[[ DATASET EXCERPT, beginning ]]
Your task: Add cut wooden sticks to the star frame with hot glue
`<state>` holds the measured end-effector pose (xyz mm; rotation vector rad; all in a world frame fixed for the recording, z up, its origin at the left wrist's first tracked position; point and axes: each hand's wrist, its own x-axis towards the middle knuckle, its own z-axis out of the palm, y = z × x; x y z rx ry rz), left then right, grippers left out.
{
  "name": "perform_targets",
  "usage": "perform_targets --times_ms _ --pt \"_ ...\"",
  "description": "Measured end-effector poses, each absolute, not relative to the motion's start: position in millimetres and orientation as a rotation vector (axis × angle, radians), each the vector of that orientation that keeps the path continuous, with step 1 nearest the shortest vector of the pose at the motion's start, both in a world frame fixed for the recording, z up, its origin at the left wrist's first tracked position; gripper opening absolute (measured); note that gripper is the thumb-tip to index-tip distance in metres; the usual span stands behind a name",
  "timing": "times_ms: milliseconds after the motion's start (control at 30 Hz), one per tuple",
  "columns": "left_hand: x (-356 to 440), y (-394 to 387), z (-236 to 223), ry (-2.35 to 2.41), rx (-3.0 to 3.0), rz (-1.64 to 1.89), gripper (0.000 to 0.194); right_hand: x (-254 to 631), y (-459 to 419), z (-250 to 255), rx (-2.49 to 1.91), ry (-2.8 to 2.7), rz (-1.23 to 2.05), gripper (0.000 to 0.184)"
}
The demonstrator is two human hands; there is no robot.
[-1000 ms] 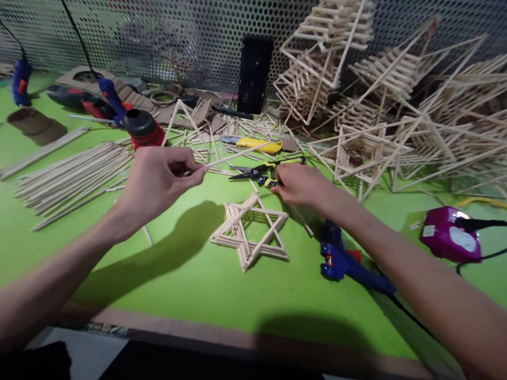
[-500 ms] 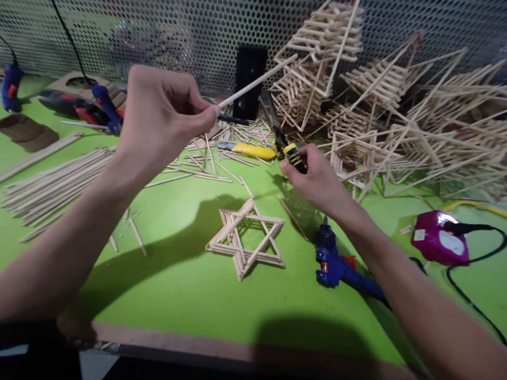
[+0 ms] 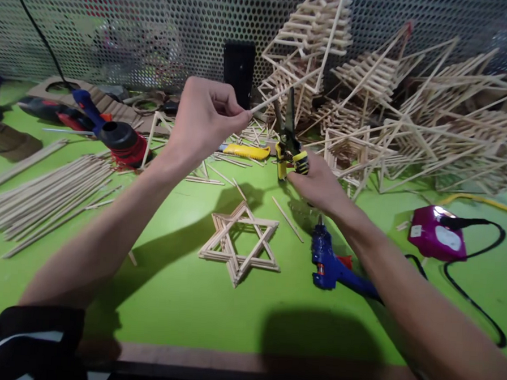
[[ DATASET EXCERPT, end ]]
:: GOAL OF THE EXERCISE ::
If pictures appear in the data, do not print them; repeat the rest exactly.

:: RESPONSE BELOW ::
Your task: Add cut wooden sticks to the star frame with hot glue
`<state>` holds the measured end-effector pose (xyz mm; rotation vector rad; all in a world frame fixed for the recording, z up, its origin at the left wrist's first tracked position; point and axes: each hand's wrist, its own x-axis towards the middle knuckle, its own z-axis out of the palm, y = z × x; x y z rx ry rz), left then right, grippers left out.
{
  "name": "perform_targets",
  "usage": "perform_targets --times_ms _ --pt \"_ ...\"",
  "description": "Measured end-effector poses, each absolute, not relative to the motion's start: position in millimetres and orientation as a rotation vector (axis × angle, radians), each the vector of that orientation that keeps the path continuous, with step 1 nearest the shortest vector of the pose at the motion's start, both in a world frame fixed for the recording, z up, its origin at the left wrist's first tracked position; gripper opening absolute (measured); note that gripper is the thumb-tip to index-tip distance in metres; the usual span stands behind a name",
  "timing": "times_ms: milliseconds after the motion's start (control at 30 Hz), one per tuple",
  "columns": "left_hand: x (-356 to 440), y (-394 to 387), z (-236 to 223), ry (-2.35 to 2.41), rx (-3.0 to 3.0), rz (-1.64 to 1.89), gripper (0.000 to 0.194); right_hand: x (-254 to 631), y (-459 to 419), z (-250 to 255), rx (-2.49 to 1.91), ry (-2.8 to 2.7), rz (-1.23 to 2.05), gripper (0.000 to 0.184)"
}
The demonstrator is two human hands; there is no robot.
[-1000 ms] 
[-500 ms] 
[+0 ms] 

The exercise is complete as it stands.